Output, exactly as written, the lines below from the one that has "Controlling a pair" through the one that has "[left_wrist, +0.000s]"; nothing else, and no pictures.

[Stored data entries]
--------
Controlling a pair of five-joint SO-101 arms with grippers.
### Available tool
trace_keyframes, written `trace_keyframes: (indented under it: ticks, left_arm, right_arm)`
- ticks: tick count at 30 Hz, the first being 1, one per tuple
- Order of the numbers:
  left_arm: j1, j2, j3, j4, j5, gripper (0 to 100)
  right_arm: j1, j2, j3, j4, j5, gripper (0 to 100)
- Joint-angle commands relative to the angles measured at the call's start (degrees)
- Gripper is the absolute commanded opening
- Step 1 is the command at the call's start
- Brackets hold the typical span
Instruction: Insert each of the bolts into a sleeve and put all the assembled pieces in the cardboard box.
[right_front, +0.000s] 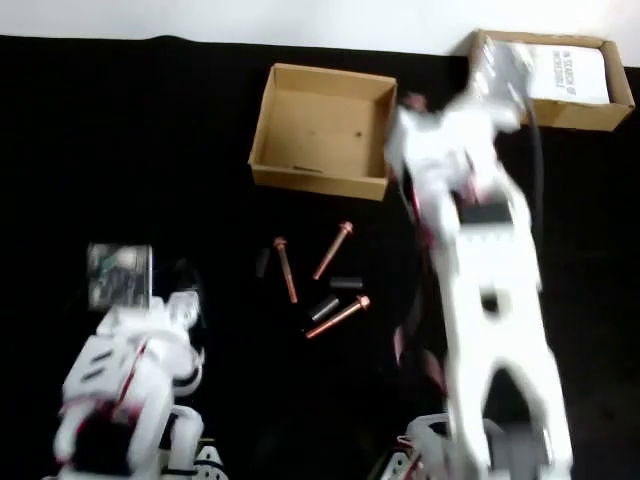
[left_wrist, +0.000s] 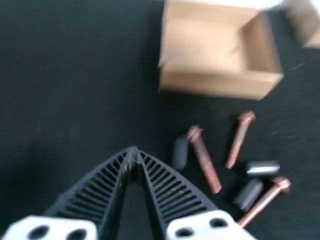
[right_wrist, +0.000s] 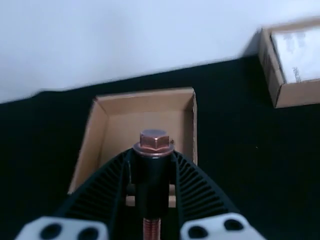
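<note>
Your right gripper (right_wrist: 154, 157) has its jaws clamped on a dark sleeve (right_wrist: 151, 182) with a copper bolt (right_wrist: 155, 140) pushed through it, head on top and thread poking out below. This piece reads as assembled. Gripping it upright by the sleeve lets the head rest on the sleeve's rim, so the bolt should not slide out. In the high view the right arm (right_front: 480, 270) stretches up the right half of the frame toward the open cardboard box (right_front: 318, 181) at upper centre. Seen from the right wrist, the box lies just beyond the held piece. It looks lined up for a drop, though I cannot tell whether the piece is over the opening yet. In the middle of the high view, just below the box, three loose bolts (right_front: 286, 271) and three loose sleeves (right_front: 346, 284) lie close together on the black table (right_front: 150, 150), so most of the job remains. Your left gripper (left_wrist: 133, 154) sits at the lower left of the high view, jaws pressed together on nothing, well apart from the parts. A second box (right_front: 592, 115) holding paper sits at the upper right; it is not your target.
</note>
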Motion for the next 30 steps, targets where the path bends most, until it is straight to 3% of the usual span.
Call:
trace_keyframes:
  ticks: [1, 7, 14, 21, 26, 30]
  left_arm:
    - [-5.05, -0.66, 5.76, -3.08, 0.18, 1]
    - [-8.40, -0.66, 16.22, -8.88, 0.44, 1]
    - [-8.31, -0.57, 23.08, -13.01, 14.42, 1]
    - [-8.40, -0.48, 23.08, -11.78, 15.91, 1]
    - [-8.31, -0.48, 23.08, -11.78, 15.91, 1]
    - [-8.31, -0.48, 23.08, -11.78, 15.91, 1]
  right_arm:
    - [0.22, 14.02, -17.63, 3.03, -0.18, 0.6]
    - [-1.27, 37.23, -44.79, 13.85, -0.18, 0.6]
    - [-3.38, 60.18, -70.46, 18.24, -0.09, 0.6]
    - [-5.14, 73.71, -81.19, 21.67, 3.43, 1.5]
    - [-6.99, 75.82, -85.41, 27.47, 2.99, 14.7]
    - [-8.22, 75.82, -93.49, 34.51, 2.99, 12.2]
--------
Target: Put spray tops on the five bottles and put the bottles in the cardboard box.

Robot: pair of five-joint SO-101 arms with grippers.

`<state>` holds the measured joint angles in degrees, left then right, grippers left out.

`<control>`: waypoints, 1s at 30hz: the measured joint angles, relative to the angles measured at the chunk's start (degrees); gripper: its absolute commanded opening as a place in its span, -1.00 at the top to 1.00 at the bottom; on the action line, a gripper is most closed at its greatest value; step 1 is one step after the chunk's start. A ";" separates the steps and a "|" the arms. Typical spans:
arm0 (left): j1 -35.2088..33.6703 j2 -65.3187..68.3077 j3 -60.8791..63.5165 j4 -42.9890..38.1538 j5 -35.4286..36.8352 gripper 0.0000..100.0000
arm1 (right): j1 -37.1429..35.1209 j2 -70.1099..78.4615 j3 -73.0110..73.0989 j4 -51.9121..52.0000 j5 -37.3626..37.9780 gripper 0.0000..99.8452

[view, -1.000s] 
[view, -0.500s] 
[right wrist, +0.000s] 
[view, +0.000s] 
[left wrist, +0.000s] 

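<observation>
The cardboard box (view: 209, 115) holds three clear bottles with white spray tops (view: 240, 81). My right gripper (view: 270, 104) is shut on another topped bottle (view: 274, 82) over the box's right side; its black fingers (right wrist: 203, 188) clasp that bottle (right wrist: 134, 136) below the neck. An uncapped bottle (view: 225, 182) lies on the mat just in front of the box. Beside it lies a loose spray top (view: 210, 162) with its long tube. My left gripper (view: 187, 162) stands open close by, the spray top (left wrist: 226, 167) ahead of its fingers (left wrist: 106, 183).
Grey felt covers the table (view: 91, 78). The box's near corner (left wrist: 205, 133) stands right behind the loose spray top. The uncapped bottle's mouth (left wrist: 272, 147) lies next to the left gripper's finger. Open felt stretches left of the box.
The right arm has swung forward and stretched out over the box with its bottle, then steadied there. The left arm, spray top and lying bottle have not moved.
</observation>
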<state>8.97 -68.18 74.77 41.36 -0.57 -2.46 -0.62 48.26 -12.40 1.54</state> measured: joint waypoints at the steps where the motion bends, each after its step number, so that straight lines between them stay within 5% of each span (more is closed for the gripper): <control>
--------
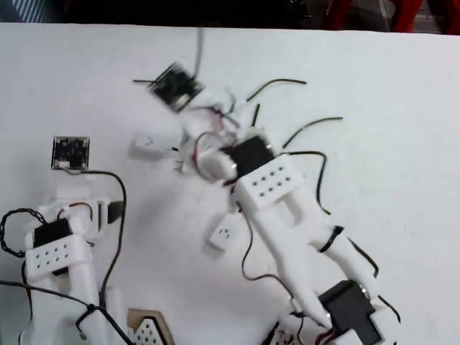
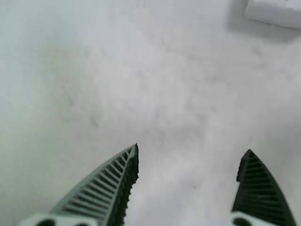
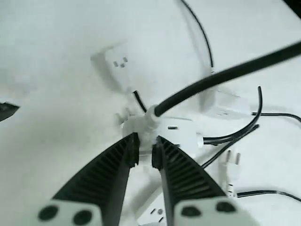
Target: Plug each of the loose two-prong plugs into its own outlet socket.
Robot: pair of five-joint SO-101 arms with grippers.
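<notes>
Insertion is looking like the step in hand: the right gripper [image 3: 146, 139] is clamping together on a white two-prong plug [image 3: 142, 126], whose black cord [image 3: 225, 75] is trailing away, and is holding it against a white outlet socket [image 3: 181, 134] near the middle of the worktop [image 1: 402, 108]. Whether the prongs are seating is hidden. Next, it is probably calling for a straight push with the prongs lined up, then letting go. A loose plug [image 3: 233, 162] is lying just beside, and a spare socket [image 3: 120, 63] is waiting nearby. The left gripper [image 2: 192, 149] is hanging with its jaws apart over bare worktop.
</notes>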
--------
# YOUR RESPONSE:
Controlling a pair of five-joint SO-101 arms with grippers.
### Available tool
trace_keyframes, written `trace_keyframes: (indented under it: ticks, left_arm, right_arm)`
- ticks: tick count at 30 Hz, the first being 1, one per tuple
- Order of the numbers:
  left_arm: j1, j2, j3, j4, j5, gripper (0 to 100)
  right_arm: j1, j2, j3, j4, j5, gripper (0 to 100)
- Joint-angle commands relative to the angles measured at the call's start (degrees)
- Gripper is the absolute commanded opening
- Step 1 is the command at the call's start
- Brackets hold the typical span
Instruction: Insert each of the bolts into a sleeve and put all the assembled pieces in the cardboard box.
[right_front, +0.000s] 
[left_wrist, +0.000s] 

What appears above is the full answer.